Wednesday, June 6, 2012

Memory Allocation

Worked over some of the memory allocation relating to short-lived objects at runtime.  Previously these would have mostly been in their own pre-allocated memory buffers; now I just have a single big buffer (it starts at 1mb but can grow to 512mb if needed) - that also doubles up as a temp staging buffer for load time stuff - that these objects pull memory from as required, and that resets back to the 0 mark at the end of each frame.

This gives a much cleaner, more robust and slightly faster end result.  Framerates are up a percent or so on account of this, and objects just come in and out of the scene perfectly naturally and normally.  A lot of slightly hairy cases where I knew it should have been OK but still had a bad feeling about it have also gone away.

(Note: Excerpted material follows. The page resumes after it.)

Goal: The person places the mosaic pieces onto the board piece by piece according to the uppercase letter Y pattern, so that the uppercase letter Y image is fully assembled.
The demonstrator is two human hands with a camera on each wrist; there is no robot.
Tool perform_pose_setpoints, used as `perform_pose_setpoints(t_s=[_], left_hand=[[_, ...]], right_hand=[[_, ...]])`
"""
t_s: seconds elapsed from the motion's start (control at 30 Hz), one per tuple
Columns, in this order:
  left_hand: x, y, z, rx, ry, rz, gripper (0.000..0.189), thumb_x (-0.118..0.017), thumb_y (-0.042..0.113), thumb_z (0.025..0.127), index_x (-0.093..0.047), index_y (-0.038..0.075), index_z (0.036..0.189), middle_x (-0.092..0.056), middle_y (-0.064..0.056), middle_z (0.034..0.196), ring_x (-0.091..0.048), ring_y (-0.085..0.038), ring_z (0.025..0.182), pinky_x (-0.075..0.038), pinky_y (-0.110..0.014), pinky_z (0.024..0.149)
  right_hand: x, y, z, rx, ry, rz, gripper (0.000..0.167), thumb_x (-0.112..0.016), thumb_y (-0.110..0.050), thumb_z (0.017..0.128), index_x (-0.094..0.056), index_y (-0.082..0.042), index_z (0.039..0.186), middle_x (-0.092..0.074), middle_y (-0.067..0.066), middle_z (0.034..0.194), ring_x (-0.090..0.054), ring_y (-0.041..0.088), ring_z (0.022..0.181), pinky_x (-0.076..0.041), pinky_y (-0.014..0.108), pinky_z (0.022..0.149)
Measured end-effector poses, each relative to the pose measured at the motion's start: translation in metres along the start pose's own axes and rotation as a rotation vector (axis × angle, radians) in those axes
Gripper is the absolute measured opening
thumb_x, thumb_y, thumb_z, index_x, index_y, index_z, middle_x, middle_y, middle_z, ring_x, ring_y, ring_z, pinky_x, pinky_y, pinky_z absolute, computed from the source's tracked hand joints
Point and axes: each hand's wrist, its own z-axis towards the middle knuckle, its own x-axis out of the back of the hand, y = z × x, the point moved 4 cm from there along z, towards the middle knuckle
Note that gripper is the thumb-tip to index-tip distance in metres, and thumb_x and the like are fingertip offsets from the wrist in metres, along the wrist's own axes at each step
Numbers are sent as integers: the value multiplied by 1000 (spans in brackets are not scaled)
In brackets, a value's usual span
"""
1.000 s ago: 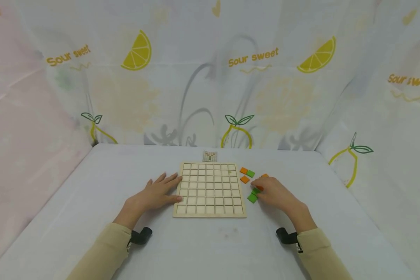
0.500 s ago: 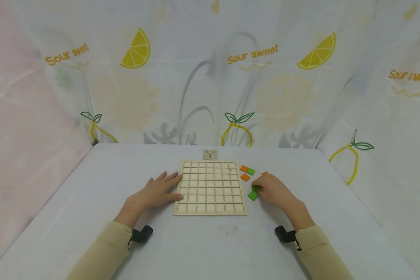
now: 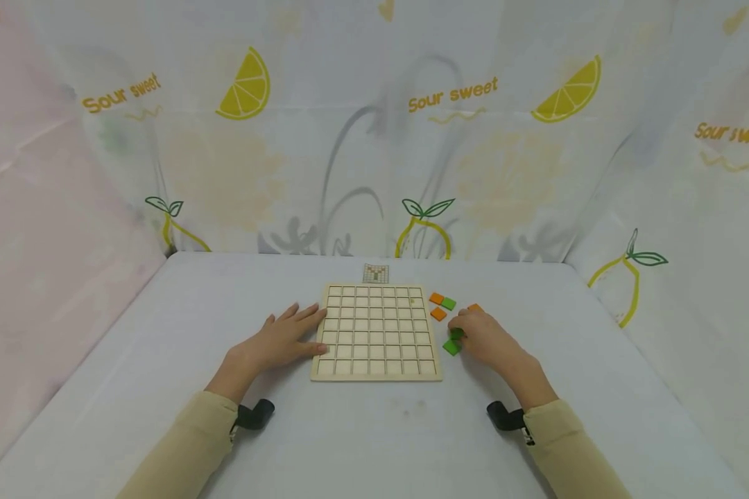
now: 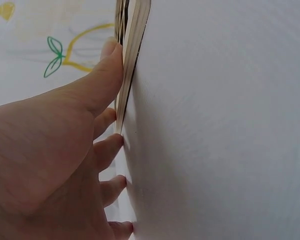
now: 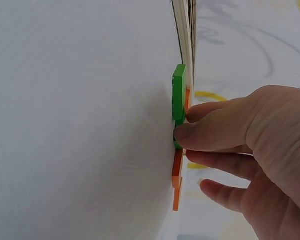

That's a fairly cool achievement that has ramifications beyond it's immediate effect.  A key thing here I want to talk about is that percent-or-so performance improvement.

If I can get a 10% performance improvement with nasty, messy and unmaintainable code - I probably won't bother.

If I can get a 1% performance improvement with something clean and neat - I very probably will.

There's a school of thought that says that you shouldn't sweat over the 1% improvements; focus on the big stuff, and so on.  That's very valid in many ways - we are firmly in sub-millisecond territory here.

On the other hand, sub-millisecond can be incredibly important.  Depending on your hardware and the load that the map you're running puts on it, that sub-millisecond improvement can be critical.

Let's look at a hypothetical but not too far-fetched scenario.  You're running at a 60hz refresh rate with vsync enabled.  For arguments sake, let's say that each frame needs 16.6 milliseconds to draw; all is good and you'll get your 60fps.

Now let's say that something happens and as a result each frame is now taking 16.8 milliseconds.  That's a 0.2 millisecond difference, but it's enough to cause you to miss a vsync interval.  Suddenly you're no longer running at 60fps, you're running at 30.

That's a sub-millisecond difference that's caused a loss of half of your framerate, and when viewed on these terms sub-millisecond starts looking very important.  Obviously the rules have to be interpreted in context, and where context says that what otherwise seems like a no-brainer is in fact errant nonsense, then you need to ditch your preconceptions and view things differently.

All the same, that would in no way justify the scenario of 10% from nasty code I spun earlier on.  That's all context and tradeoffs again, and - in that case - it's more likely the case that if creating a mess gets you a performance improvement then you have some fundamental design flaw which needs to be corrected first.

All interesting stuff.

2 comments:

David A. said...

Are you essentially using a garbage collector now? Does Quake use one already? Not too familiar with the guts of this engine.

mhquake said...

It is effectively a (simplified) garbage collector, yes. Quake already uses something slightly similar, but it's per-map whereas I'm now doing it per-frame (with the appropriate modifications to enable it to work fast, of course).